Problem to solve - Take the lines below beginning at the line that has "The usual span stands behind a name" and stopping after the line that has "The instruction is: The", and print them exactly as they are, with no other lines.

########

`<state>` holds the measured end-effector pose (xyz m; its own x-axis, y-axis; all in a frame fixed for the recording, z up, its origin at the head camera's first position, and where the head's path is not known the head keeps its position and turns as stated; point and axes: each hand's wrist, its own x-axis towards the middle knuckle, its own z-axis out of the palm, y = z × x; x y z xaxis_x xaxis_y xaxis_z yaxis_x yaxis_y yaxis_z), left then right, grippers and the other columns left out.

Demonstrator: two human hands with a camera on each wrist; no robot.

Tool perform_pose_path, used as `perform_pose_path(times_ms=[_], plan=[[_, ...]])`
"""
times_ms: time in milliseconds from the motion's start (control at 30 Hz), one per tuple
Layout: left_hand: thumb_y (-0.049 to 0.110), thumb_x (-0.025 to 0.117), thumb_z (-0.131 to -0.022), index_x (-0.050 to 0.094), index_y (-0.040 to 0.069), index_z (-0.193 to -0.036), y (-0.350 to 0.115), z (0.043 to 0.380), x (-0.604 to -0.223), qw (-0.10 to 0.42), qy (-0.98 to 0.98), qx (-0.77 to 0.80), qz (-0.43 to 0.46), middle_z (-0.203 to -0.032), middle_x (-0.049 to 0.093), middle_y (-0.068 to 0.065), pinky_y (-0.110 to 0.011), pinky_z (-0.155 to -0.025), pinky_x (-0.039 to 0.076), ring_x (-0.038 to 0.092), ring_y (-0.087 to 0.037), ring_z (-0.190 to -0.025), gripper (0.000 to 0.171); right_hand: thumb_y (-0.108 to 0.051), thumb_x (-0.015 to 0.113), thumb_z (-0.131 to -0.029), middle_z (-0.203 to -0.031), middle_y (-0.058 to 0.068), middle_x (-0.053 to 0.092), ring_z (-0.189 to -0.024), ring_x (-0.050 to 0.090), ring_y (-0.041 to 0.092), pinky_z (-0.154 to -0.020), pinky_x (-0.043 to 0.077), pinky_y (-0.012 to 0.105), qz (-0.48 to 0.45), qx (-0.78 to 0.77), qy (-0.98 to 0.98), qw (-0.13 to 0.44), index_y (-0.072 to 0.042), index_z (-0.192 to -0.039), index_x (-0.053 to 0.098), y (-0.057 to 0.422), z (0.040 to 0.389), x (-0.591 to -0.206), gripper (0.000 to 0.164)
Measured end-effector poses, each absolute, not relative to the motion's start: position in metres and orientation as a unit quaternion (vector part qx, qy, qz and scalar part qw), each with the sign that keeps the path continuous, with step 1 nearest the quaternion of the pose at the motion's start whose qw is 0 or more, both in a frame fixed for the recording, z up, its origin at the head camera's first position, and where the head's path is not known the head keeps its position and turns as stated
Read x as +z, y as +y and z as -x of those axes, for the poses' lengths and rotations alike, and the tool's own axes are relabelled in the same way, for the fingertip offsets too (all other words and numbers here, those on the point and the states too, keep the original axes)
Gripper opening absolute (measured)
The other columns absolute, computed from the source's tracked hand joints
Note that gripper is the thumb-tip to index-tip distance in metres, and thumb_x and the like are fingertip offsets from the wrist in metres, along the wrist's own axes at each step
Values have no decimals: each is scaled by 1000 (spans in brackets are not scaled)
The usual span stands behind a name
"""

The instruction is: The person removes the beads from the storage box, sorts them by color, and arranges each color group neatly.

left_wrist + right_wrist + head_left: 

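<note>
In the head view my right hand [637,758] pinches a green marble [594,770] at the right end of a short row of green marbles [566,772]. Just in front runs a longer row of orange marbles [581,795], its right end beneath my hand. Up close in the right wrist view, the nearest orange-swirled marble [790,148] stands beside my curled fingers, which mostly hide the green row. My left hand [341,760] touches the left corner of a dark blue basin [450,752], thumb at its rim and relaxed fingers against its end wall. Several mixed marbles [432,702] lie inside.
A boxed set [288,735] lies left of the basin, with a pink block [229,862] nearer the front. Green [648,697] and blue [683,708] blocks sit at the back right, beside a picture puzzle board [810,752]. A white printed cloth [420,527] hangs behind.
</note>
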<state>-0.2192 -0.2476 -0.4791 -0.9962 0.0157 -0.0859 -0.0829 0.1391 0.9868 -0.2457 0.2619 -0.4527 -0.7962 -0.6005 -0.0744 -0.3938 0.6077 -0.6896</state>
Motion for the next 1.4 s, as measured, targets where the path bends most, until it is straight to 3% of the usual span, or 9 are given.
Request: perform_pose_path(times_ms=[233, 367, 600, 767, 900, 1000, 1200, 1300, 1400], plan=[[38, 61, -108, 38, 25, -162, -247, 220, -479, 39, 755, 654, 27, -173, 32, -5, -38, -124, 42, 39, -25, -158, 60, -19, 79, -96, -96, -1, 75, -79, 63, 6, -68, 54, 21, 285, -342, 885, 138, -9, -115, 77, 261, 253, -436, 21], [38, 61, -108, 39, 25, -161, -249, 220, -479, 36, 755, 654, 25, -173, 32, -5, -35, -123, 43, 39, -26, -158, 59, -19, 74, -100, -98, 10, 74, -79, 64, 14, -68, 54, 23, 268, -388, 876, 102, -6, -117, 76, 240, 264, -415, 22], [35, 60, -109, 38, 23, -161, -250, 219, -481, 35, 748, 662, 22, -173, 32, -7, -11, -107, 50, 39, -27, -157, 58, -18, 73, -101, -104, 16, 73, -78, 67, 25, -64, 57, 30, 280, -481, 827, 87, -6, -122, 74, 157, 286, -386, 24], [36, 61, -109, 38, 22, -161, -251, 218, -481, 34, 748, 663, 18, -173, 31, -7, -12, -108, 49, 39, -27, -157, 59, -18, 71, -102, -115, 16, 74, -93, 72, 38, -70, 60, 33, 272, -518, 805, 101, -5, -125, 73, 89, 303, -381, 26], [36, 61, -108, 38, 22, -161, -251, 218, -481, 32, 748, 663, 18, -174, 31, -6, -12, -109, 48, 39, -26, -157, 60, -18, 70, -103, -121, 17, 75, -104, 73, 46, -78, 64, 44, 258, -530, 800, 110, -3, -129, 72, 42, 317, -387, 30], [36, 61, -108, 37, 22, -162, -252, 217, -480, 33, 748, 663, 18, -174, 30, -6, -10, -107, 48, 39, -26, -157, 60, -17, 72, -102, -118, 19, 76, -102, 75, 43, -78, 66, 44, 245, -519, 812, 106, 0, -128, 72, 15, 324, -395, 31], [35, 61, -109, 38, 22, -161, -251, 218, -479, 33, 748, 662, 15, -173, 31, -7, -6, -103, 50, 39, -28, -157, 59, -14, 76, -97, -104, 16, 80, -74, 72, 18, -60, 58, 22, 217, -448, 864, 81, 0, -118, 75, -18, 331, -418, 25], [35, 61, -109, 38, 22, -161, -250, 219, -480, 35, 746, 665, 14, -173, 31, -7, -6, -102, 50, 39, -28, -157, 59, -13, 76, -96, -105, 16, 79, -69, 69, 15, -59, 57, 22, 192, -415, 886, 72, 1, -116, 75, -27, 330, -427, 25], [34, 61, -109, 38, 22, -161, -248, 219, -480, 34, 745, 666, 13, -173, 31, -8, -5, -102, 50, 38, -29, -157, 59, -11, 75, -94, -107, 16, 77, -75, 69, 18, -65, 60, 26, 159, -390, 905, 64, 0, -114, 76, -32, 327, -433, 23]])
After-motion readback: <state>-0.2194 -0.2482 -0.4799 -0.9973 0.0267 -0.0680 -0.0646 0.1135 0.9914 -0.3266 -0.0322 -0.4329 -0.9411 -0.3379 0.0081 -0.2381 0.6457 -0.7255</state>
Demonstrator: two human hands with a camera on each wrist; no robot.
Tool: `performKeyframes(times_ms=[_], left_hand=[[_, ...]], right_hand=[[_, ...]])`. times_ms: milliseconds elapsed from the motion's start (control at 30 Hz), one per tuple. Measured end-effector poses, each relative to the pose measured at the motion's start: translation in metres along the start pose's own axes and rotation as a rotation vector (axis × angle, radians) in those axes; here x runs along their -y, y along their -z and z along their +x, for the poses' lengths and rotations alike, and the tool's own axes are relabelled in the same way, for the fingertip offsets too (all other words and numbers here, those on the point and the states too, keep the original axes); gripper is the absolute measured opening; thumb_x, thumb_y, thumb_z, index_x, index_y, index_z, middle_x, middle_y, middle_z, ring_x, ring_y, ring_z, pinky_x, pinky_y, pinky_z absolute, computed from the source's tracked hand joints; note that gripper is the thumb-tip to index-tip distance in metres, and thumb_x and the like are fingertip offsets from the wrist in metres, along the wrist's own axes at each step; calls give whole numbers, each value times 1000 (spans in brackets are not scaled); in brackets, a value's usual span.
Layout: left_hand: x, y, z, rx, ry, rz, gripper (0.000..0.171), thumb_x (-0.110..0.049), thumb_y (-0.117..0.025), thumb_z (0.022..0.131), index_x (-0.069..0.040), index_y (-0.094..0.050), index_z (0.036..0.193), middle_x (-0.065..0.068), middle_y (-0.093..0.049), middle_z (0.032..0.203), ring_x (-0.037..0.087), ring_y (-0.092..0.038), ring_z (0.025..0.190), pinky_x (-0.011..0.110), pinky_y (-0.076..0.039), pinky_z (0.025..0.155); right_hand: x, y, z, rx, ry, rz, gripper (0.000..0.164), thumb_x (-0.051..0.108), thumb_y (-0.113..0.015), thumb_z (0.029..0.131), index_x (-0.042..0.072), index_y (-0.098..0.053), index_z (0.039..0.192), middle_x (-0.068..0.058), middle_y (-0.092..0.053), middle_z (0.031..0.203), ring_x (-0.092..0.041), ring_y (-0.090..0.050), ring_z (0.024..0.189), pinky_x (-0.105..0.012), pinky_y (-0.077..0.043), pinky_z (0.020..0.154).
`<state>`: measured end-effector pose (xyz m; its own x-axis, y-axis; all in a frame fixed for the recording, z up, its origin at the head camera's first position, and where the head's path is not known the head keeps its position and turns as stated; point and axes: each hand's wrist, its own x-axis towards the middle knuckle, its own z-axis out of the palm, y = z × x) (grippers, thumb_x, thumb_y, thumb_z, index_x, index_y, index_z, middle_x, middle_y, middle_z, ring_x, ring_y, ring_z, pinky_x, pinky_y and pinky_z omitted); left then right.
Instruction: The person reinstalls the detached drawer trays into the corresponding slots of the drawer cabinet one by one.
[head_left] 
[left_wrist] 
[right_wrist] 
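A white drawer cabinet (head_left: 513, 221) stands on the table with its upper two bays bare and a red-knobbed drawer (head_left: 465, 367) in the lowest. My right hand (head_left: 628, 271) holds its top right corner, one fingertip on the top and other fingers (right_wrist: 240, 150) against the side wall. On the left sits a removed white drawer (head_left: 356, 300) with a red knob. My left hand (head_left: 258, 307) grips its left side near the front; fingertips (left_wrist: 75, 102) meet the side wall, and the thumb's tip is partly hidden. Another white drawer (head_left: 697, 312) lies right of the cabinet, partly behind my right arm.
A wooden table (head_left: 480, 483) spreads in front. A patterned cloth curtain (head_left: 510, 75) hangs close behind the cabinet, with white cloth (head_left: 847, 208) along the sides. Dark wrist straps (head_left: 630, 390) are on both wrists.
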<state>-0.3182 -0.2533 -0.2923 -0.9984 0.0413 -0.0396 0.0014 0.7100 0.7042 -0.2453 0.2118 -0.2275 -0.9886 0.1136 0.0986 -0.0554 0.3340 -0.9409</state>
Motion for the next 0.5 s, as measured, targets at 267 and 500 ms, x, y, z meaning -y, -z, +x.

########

Task answer -
The usual span stands behind a name
"""

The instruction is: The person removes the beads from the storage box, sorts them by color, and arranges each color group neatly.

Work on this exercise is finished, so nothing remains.